江璨默默地躺在草坪上, 無比期待天外飛來個隕石什麽的再把他腦殼砸回去。
旁邊的江老爺子不知怎麽睡過去,仰頭仰累了的小女孩不再關注風箏飛得有多高, 悄悄地把下滑的毛毯往他肩上蓋了蓋。

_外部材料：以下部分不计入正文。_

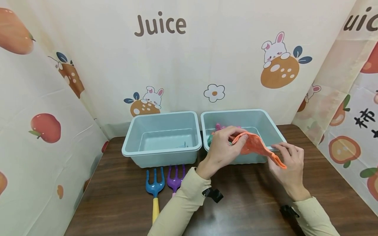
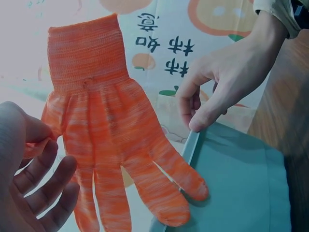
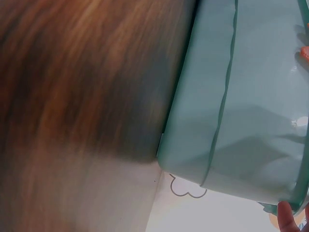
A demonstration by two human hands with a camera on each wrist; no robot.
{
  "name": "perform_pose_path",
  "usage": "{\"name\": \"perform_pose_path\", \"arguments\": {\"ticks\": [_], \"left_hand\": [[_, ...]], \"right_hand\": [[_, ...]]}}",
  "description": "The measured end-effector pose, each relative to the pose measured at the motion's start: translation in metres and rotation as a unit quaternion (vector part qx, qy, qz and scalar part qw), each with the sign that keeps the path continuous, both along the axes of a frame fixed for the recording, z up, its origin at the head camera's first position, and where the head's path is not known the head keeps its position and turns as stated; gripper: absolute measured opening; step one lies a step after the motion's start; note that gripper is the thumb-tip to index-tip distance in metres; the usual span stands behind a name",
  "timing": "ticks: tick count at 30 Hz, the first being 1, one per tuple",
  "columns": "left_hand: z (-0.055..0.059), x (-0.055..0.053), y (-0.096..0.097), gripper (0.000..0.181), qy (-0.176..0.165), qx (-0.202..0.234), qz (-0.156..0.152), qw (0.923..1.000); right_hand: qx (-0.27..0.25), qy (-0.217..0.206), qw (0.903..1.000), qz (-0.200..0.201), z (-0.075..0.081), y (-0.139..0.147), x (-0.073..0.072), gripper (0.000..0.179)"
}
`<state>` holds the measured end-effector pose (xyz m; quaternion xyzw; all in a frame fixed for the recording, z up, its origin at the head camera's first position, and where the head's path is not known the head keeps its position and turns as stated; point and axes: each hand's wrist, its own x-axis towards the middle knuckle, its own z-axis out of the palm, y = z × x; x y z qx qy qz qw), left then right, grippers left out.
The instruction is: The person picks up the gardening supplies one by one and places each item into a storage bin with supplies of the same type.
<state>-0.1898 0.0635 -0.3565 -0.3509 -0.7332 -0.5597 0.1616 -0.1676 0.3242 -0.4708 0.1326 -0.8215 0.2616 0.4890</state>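
My left hand (image 1: pixel 222 147) pinches an orange knitted glove (image 2: pixel 96 116) by its thumb, close over the front of the right light-blue bin (image 1: pixel 233 112). In the left wrist view the glove hangs flat with its cuff at the top of the picture. My right hand (image 1: pixel 287 165) holds the bin's front rim near its right corner, thumb and fingers at either side of the edge. Only its fingertips (image 3: pixel 287 217) show in the right wrist view. Inside that bin lie a pink thing (image 1: pixel 218 126) and a green thing (image 1: pixel 210 140), partly hidden by my left hand.
A second light-blue bin (image 1: pixel 162 114) stands just left of the first. In front of it on the dark wood table (image 1: pixel 118 196) lie a blue fork with a yellow handle (image 1: pixel 155 188) and a purple fork (image 1: pixel 175 181), partly under my left sleeve. Printed curtains surround the table.
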Motion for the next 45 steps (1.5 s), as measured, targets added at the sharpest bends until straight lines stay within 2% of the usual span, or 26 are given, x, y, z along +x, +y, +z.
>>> {"name": "perform_pose_path", "arguments": {"ticks": [4, 8, 28, 35, 45], "left_hand": [[0.000, -0.003, -0.001, 0.018, 0.004, 0.002, 0.008, 1.0000], [0.001, -0.005, -0.001, 0.018, -0.004, -0.003, 0.012, 0.9999], [0.010, -0.014, -0.004, 0.018, -0.011, -0.002, 0.018, 0.9998], [0.014, -0.016, -0.004, 0.017, -0.006, -0.017, 0.029, 0.9994], [0.020, -0.019, -0.001, 0.017, -0.012, -0.008, 0.019, 0.9997]], "right_hand": [[0.004, 0.010, 0.9999, -0.002, 0.000, 0.000, 0.000, 0.068], [0.000, 0.019, 0.9998, -0.005, -0.001, -0.001, -0.002, 0.070], [0.013, 0.017, 0.9996, -0.016, -0.001, -0.001, -0.002, 0.065], [0.011, 0.022, 0.9996, -0.012, 0.001, -0.002, -0.002, 0.064], [0.011, 0.002, 0.9999, -0.007, 0.002, -0.001, 0.000, 0.070]]}}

細長的葉子搔過下頜, 江璨收回視線, 隨著延綿而去的綠直看向遠方。
醫院環境很好,隔壁就是養老院和療養院,斑駁的紅磚牆壁很有上個世紀古老的氣息。
再遠一點的房子有著尖尖的屋頂和白色的十字架。
應該是教堂。
今天是近來難得的好天氣, 天高氣爽,中和了早冬的涼意, 不至於跟火爐子似的熱。
可能也是因此, 教堂正前麵不遠處, 有幾對正在拍婚紗照的新人。
看不清模樣, 但一齊飛起來的白鴿,還有落在新郎新娘身上的,透過彩色玻璃折射出的光輝,有種聖潔的美。
新郎都穿著西裝。
裴與墨也很適合穿西裝,江璨想。
簡簡單單的白襯衫加西裝褲,襯衫下擺隨意地半紮進褲腰裏,忽略掉冷漠陰鷙的氣質,能讓人聯想到什麽清水洗滌過的小白楊或者香樟樹。